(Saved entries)
=== Begin Enclosure ===
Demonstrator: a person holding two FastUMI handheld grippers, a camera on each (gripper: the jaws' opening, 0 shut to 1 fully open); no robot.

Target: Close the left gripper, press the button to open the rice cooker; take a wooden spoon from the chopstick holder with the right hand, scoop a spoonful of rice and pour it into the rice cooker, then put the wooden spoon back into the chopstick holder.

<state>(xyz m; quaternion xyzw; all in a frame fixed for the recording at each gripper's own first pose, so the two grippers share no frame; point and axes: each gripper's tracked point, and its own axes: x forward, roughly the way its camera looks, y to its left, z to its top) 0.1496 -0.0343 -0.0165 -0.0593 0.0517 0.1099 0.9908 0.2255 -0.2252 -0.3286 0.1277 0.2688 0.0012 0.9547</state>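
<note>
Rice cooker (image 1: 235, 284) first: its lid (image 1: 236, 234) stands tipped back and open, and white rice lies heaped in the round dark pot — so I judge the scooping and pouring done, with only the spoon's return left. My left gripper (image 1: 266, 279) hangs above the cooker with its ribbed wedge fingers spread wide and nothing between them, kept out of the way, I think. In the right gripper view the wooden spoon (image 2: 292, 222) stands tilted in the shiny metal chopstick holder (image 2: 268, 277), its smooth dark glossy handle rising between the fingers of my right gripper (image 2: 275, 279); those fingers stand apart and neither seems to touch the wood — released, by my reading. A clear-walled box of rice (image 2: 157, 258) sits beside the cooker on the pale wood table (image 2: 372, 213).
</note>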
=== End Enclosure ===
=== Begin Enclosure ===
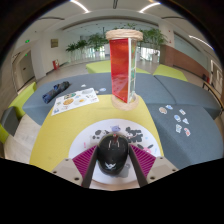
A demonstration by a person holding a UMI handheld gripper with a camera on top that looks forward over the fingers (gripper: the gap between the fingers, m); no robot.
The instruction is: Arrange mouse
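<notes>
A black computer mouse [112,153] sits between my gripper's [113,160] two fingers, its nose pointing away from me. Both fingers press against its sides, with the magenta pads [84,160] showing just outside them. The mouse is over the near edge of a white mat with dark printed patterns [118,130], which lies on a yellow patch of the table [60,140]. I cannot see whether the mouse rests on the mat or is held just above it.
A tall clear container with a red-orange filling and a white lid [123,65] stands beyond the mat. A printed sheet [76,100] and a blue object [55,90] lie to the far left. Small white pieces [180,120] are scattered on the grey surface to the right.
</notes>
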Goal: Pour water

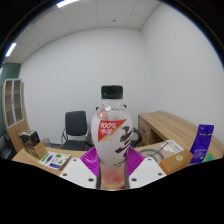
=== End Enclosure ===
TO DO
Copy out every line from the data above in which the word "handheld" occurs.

SOLUTION TO THIS EXERCISE
Demonstrator: a person holding two FastUMI handheld grippers, a camera on each (gripper: the jaws' opening, 0 shut to 1 fully open); no robot.
A demonstration by a person holding a UMI handheld gripper with a camera on top that looks forward over the fingers (gripper: the gap between the fingers, m); no robot.

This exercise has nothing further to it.